Duyduğum sözler beni olduğum yere çiviledi. Öylece durup gözlerimi boşluğa diktiğimde göğsümden yukarıya doğru bir sıcaklığın aktığını hissettim. Sıcaklık boğazıma ulaştığında yutkundum. Çınar'ın çalan telefonu beni daldığım boşluktan çıkardı. Boğazımdaki o his geçmemişti. Bu hissi biliyordum. Birinin ölüm haberinin insanı nasıl bir hale getirebileceğini biliyordum. Çınar çalan telefonu açmak yerine sessize aldı.
Eğilmiş başını kaldırıp derin bir nefes alıp burnunu çekti.
"Başın sağ olsun." Dudaklarımdan bu cümle o kadar kısık sesle dökülmüştü ki Çınar'ın duyup duymadığı hakkında şüphem vardı.
Eli ile kafasına vurdu "Ben bunu onlara nasıl söyleyeceğim." Elini tekrar kafasına vurduğunda kolunu tuttum ama başına vurmaya devam etti. "Nasıl söyleyeceğim.." Şu durumda düşündüğü ilk şey diğerleri miydi? Kendi hüznünü değil. Diğerlerini düşünmesi ona karşı olan tüm saygımı arttırdı.
"Çınar, dur."
Her konuşmasından sonra kafasına vuruyordu. Bir an durduğunda sakinleştiğini düşündüm ama bu sefer bir elini yumruk yapıp hemen yanındaki boş oturma yerine vurmaya başladı. Hareketlerinin çok bilinçsizce olduğunu görüyordum. Girdiği buhranın verdiği stres yüzünden ayakları titriyordu.
"Biliyordum, başıma bunun geleceğini biliyordum."
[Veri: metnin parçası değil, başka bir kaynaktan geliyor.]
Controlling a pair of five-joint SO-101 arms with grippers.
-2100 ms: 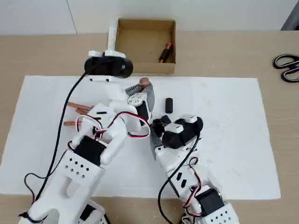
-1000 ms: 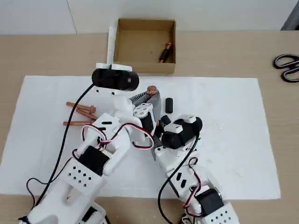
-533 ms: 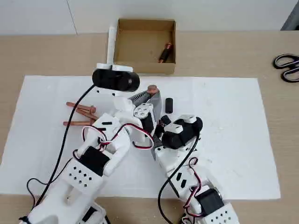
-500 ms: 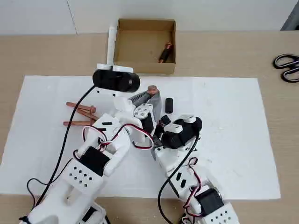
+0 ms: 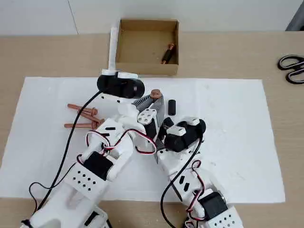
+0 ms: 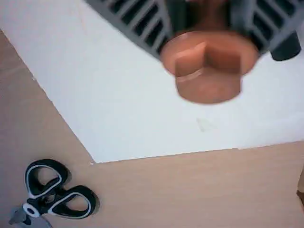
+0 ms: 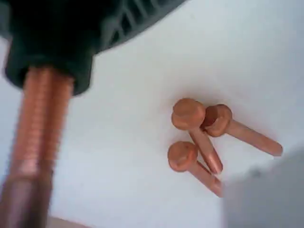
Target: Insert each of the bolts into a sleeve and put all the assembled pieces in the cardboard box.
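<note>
My left gripper is shut on a copper bolt just above the paper's middle; the bolt's hex head sticks out between the grey jaws. My right gripper sits right beside it, shut on a black sleeve. The bolt's threaded shaft meets the sleeve's end and seems to enter it. A loose black sleeve lies on the paper next to both grippers. Three loose bolts lie at the paper's left, the same bolts showing in the right wrist view. The cardboard box at the back holds one assembled piece.
White paper covers the wooden table. Scissors lie at the far right edge of the table, off the paper, and the same scissors appear in the left wrist view. The left arm's cable hangs over the left side.
My left arm has shifted right and toward the near edge, bringing the bolt closer to the right gripper. The right arm has hardly moved.
</note>
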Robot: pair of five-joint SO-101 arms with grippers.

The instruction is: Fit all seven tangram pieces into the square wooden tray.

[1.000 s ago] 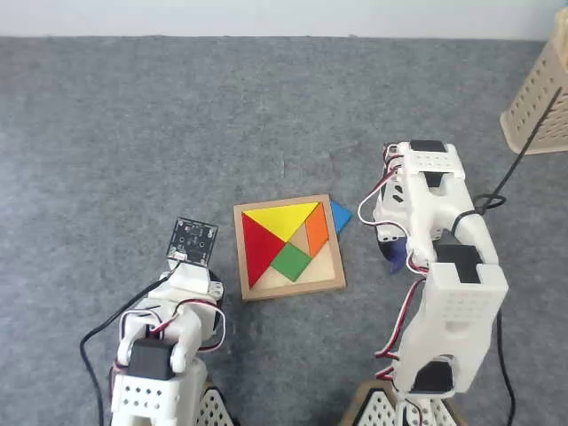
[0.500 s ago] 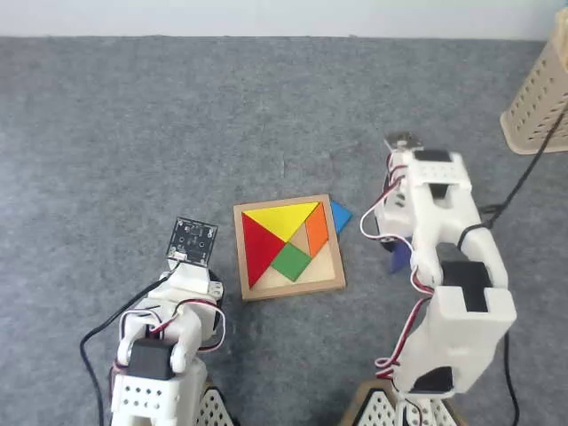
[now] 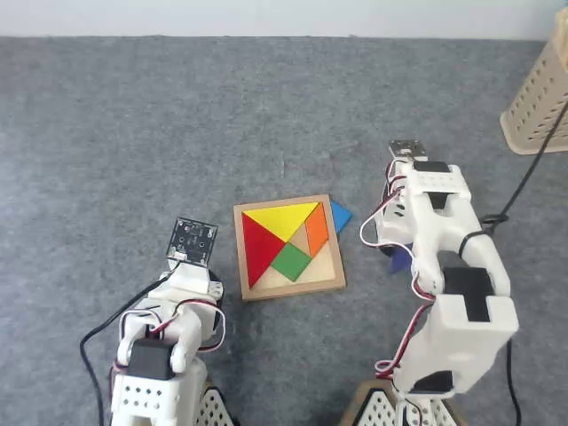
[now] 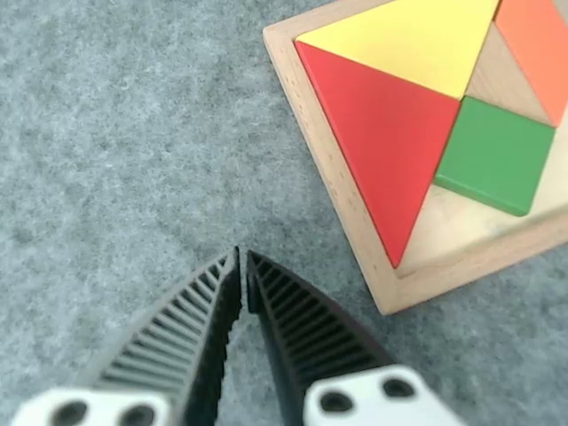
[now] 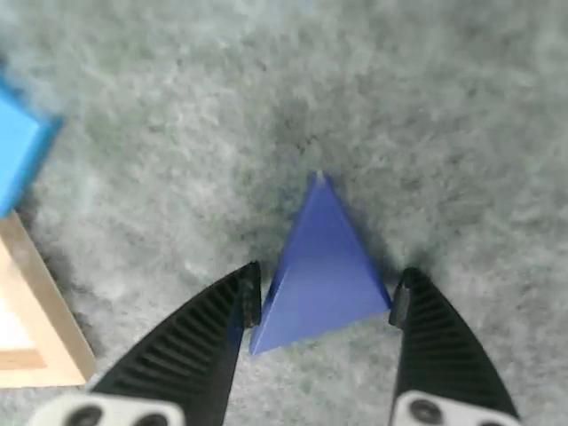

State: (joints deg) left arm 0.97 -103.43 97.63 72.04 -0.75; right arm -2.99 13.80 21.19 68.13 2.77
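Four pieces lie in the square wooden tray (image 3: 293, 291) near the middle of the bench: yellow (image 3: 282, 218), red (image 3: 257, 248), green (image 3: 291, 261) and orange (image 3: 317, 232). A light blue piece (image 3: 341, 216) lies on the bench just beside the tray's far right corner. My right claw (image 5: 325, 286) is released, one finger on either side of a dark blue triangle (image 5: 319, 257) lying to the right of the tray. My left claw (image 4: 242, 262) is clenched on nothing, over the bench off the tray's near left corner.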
Onu sakinleştirip kendine gelmesi için ne yapmam gerektiğini düşünsem de bir süre hüznünü yaşaması gerektiğini düşündüm. Onun yanında olduğumu belli etmek için boştaki kolunu tuttum. Onun kolunu tutmam ile burada olduğumu yeni fark ediyor gibi irkildi. Kıpkırmızı olmuş yeşil gözleri benim gözlerimi bulduğu an rüyadan uyanmış gibi yüzüme baktı. Tüm kusursuzluğu gitmişti. Bu durum karşımda çırılçıplak kalmasını sağlıyordu. Onu görüyordum. İnsanlar en çok üzgün olduğu anlarda kalkanlarını indirirlerdi. O da kalkanlarını indirmiş bana bakıyordu.
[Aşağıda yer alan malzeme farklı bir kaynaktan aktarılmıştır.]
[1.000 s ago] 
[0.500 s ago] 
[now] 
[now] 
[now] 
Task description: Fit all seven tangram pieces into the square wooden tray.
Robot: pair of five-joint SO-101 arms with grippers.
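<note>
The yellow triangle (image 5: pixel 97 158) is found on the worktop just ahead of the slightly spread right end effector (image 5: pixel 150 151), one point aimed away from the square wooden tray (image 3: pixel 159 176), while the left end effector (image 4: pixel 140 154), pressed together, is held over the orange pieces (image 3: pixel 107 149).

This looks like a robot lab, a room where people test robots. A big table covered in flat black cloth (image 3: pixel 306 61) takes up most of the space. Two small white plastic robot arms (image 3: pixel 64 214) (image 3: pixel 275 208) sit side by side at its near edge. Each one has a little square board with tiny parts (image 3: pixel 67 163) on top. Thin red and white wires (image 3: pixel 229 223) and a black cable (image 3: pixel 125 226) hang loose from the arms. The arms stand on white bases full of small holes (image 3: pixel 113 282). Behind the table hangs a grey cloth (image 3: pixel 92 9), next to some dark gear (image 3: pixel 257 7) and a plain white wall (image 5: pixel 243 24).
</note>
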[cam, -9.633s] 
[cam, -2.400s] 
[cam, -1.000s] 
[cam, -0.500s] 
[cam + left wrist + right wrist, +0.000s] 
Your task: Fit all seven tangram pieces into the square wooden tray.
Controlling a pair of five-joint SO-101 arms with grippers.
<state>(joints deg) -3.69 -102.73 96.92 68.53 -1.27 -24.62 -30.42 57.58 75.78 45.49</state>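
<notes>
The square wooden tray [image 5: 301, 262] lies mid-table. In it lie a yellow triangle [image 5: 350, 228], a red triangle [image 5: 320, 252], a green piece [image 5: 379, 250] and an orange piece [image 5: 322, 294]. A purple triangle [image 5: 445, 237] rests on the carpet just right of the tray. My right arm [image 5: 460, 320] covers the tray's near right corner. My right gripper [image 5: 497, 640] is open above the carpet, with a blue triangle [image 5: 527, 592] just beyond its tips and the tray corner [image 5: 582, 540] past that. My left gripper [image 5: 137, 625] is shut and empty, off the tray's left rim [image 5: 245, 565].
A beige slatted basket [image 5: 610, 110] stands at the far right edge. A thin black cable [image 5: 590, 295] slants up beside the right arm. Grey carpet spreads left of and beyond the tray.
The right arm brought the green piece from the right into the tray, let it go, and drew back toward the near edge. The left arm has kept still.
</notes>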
Kolunu hafifçe sıkıp her söylediğim kelimden sonra başımı salladım "Nefes al nefes ver, nefes al nefes ver." Demir Demirkan'ın gitti gider şarkısını çok fazla dinlediğim için bunu o şarkının ritminde söylemiştim. "Bu durumda bile diğerlerini mi düşünüyorsun?" Başımı iki yana salladım. "Bunu kendine yapma. Kendi hüznünü kenara itme."
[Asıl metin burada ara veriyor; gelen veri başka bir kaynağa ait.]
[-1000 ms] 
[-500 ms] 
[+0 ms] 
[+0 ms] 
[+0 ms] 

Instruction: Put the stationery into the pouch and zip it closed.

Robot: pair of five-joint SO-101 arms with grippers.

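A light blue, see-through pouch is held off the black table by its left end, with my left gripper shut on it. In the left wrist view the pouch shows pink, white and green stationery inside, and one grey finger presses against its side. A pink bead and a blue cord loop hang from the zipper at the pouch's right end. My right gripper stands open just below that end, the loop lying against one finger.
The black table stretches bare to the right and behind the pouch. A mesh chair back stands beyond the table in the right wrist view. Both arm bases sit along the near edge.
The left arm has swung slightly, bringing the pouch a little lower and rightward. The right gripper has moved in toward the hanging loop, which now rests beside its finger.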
Beni şu durumda anlıyor muydu bilmiyorum ama nefes alıp verişlerinin arasında başını aşağı yukarı salladı. Burnunu çekip konuştu, bu kadar kolay dile getirmesi bu ölümün çok beklendik olduğunu gösteriyordu. "Tunç öleceğini kabullenmişti ama ben kabullenemedim, bu yüzden diğerlerine de umut verip durdum. Dün ki ziyaretlerden sonra palyatif odasına aldılar onu." Ağladığı için sesi kısılmıştı. O güçlü, otoriter esi yerine bambaşka bir ses ile konuşuyordu. Canının acıdığını hissedebiliyordum. "Bir insan kendine neden bunu yapar... Bizi hiç düşünmedi, hiç." Burnunu çekip ellerini yüzüne koydu. Çınar herkesi düşünen biriydi, Tunç abiye olan tüm kızgınlığı bu yüzden olmalıydı. Onları düşünmemişti tek düşünen Çınar'dı. O ağladığında yapabileceğim tek şey bir elimi sırtına koyup okşamak oldu. Alt dudağımı dişleyip serbest bıraktım. Eğer bende onunla birlikte ağlamaya başlarsam adım kadar emindim ki, Çınar kendi hüznünü bırakıp benim iyi olmam için çabalayacaktı ama hüzün onundu. Onun rolünü alamazdım.
ŞİMDİ OKUDUĞUN
volleyball men - bxb
Fanfiction[TAMAMLANDI] Usanmaz Yenilmez O sadece güler Hep hissiz aşık Hiç görmez kendini ama Suçlar o herkesi Pişmiş arsız Kibirle bir tepeden izler durur Cahil anlayacak gibi İnandım soyundum yine Gafil avlayacak beni Dur o ellerini Bi' ruhumdan çek Çek yo...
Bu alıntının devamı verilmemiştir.